Comment by bigger_inside

3 years ago

What can be done is prevent them from becoming near-monopolies with a captured audience. Cory Doctorow calls this "enshittification" - his term.

The basic idea is that in the beginning, new companies are all about their users, luring them away from competitors, providing the best experience for cheap, with great service. That captures them. Think amazon, underpricing everyone, shipping for free, taking all returns, making a loss for years until everyone just uses amazon to search for products.

Once you have their market, you shift gears, from serving users to serving your financiers, selling the user data/user attention/user experience to them: Amazon selling ranked listings in the search that all the captured customers now use as a default search engine. This makes every seller use amazon to sell. You have to, to reach the captured audience.
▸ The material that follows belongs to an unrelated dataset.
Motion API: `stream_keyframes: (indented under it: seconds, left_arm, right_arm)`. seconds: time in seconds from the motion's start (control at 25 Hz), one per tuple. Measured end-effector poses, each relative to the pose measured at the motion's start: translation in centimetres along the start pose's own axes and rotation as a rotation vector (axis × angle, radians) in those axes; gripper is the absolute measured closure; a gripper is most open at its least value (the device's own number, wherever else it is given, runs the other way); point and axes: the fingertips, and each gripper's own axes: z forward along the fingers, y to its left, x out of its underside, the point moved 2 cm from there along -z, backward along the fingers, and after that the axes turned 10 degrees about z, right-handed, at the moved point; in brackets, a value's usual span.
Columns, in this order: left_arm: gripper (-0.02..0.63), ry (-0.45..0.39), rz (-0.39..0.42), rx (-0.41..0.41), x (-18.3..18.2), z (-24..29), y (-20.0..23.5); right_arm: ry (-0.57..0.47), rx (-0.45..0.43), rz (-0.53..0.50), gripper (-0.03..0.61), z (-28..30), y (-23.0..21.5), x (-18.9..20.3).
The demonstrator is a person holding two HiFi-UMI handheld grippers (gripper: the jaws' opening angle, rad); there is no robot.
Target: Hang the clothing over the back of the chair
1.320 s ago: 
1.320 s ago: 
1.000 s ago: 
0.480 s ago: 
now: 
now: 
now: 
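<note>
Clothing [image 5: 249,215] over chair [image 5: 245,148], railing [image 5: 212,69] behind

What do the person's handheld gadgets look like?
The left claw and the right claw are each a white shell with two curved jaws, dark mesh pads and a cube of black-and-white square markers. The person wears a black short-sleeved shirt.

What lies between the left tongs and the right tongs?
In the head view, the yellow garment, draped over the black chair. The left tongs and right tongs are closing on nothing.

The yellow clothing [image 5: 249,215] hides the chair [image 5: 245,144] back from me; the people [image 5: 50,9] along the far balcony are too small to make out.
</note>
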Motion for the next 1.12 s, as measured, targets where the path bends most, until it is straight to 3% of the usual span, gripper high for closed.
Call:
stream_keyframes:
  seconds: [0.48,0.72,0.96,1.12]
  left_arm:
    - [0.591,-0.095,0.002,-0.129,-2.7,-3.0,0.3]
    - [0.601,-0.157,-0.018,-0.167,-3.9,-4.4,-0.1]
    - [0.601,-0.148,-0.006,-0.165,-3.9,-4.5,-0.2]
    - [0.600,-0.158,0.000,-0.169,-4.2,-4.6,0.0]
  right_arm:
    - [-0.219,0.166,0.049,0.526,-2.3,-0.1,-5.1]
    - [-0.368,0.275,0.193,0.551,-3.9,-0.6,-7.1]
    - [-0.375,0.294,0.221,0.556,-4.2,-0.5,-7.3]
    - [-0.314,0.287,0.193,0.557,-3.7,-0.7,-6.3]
And you have to pay amazon to be seen.

And finally, using this machine you built, with captured customers and captured sellers to squeeze the most of it. Amazon copying the best-selling items and top-ranking their own products, without of course charging itself fees for either the listing or a cut of the sale, as the do with third parties.

AirBNB don't have a monopoly. Aside from obvious alternatives like hotels, VRBO is quite good and I used it successfully in the past.

I suspect the real reason this happens is a mix of recruiting ex-tech firm employees (they seem to treat abuse as if they were running a social network), and some internal data that shows just one or two bad experiences can cause a host to drop out permanently. There are way fewer hosts than customers, so if one customer repeatedly creates bad experiences then they need an ultra-tough policy as otherwise they'd burn out their supply of hosts too quickly. Hotels don't have this problem because they're much more committed to being hosts, such that a few bad customers occasionally won't cause them to simply shut up shop.